Le moment déterminant pour estimer la valeur vénale ne sera plus celui des pourparlers de conciliation mais celui où un titre d'expropriation devient exécutoire. Les dispositions de la procédure administrative s'appliqueront à titre subsidiaire aux procédures menées devant les commissions.

Paysans

Le Conseil fédéral n'entend pas revoir l'indemnisation en cas d'expropriation de terres cultivables, comme le suggérait le Parlement. Pour les partisans d'une telle réforme, les prix trop bas des surfaces agricoles non encore bâties concourent au gaspillage de terres cultivables. Une meilleure indemnisation accélérerait les travaux.
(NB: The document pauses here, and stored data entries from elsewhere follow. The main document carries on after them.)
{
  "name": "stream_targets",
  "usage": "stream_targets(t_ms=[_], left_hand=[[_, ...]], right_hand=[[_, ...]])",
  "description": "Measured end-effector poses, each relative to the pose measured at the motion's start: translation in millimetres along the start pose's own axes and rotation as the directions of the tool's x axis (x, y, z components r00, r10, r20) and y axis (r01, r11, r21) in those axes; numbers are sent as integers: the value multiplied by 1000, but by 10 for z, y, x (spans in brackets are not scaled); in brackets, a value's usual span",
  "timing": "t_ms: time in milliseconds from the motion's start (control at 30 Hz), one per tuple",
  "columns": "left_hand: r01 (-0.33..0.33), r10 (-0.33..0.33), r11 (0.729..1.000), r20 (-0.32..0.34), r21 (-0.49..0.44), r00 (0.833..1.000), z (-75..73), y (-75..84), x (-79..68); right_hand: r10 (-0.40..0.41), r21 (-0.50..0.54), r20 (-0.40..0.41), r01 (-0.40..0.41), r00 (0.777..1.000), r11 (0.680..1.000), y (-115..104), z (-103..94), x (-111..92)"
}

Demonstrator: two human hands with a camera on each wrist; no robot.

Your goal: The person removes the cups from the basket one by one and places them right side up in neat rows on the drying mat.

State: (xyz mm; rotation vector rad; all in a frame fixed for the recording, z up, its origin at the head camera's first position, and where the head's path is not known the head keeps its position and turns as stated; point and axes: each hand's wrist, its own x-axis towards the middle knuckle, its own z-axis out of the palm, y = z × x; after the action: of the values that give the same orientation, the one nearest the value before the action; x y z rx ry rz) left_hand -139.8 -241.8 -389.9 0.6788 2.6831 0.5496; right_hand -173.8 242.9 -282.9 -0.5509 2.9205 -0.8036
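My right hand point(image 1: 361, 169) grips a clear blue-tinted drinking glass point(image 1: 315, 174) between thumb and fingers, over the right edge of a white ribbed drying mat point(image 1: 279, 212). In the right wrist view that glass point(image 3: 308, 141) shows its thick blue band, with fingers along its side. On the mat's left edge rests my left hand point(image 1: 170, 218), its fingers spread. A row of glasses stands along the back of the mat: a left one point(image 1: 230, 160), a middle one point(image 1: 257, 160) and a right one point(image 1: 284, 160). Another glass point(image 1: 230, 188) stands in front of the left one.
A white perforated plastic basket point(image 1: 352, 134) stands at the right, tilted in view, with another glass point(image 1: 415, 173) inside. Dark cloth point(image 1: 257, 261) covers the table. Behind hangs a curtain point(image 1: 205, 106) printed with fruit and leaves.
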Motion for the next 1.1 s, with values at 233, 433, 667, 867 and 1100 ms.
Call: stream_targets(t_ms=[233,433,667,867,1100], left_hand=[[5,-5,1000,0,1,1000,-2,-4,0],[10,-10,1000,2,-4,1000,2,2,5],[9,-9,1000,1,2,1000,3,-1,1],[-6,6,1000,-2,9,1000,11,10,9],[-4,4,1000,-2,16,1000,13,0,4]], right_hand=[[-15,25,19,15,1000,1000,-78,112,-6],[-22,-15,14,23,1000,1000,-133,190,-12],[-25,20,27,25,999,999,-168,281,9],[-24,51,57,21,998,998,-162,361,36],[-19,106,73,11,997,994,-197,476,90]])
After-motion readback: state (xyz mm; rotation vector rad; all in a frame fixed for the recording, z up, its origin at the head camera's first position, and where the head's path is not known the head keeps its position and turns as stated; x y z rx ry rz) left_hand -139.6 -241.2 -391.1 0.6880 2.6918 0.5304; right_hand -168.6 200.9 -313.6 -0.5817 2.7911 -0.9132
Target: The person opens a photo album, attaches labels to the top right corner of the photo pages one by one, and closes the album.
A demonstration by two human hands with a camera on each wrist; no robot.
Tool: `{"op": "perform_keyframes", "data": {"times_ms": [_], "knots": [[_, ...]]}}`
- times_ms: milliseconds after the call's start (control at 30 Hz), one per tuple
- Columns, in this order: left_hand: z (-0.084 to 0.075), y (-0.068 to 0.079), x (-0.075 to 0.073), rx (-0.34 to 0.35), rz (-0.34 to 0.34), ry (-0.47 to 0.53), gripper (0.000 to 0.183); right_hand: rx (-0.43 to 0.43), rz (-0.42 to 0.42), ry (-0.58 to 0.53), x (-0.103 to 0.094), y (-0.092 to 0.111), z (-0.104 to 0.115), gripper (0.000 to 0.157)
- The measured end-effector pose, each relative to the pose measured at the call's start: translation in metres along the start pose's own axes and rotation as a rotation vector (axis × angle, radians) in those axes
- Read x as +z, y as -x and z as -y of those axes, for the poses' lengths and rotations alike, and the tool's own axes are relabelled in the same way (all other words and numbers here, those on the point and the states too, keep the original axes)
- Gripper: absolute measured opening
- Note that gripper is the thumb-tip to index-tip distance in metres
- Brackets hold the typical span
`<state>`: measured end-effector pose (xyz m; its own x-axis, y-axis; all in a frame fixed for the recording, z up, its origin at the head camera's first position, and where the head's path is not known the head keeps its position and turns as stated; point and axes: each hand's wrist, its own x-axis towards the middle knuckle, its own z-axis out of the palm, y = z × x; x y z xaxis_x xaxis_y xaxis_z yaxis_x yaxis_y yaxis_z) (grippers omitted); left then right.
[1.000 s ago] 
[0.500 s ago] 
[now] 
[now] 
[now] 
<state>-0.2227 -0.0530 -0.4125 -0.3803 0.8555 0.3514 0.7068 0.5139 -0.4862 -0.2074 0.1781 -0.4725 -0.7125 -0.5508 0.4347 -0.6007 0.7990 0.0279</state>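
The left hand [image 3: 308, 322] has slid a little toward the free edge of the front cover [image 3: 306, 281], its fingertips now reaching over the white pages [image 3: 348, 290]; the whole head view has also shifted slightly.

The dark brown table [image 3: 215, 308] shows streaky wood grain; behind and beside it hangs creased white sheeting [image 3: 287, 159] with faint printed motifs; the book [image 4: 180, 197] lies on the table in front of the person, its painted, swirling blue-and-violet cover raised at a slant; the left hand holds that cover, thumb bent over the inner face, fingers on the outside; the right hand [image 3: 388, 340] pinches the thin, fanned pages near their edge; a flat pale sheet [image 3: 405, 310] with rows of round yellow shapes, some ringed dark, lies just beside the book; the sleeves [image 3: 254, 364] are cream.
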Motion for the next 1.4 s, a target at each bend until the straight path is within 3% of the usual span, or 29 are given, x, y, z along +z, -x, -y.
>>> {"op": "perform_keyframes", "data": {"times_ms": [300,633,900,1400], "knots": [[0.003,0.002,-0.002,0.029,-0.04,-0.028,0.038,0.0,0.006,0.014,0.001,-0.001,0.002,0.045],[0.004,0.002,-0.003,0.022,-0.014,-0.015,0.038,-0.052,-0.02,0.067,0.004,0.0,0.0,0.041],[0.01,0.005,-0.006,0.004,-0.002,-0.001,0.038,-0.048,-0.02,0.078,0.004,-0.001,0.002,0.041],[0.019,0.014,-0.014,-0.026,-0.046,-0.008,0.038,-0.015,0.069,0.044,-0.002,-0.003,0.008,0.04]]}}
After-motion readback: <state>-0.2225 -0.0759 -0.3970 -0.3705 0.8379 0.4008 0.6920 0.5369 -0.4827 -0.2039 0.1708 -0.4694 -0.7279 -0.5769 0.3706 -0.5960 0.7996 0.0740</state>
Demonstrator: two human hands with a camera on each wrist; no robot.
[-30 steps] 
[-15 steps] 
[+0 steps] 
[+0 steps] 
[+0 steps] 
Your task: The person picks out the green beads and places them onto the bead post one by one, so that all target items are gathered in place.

Actuellement, elle s'aligne en principe sur la valeur vénale du droit exproprié, sur le montant dont est réduite la valeur vénale de la partie restante et sur le montant de tous les autres préjudices prévisibles pour l'exproprié.

Les alternatives proposées ne sont guère applicables, fait valoir le gouvernement sur la base d'une étude externe. Il n'est pas possible de recourir à la valeur commerciale car l'expropriation n'est pas une transaction sur le marché libre, mais un acte administratif. Prendre en considération l'utilité future de l'ouvrage qui justifie l'expropriation s'avère difficile en pratique. Seule une partie de cette utilité, d'ailleurs guère calculable dans la plupart des cas, revient à l'autorité qui exproprie.

Enfin, la méthode des coefficients en fonction de la localisation ne déboucherait guère sur des évaluations plausibles des biens-fonds pour l'ensemble du territoire. Le Conseil fédéral rejette aussi le recours à la probabilité d'une future mise en zone constructible, à un alignement sur le prix du terrain environnant et au droit à une participation aux bénéfices.

Après que les commissions parlementaires compétentes ont jugé préférable de s'en tenir au droit actuel, le gouvernement renonce par ailleurs à s'attaquer aux questions liées aux nuisances sonores dues au trafic aérien.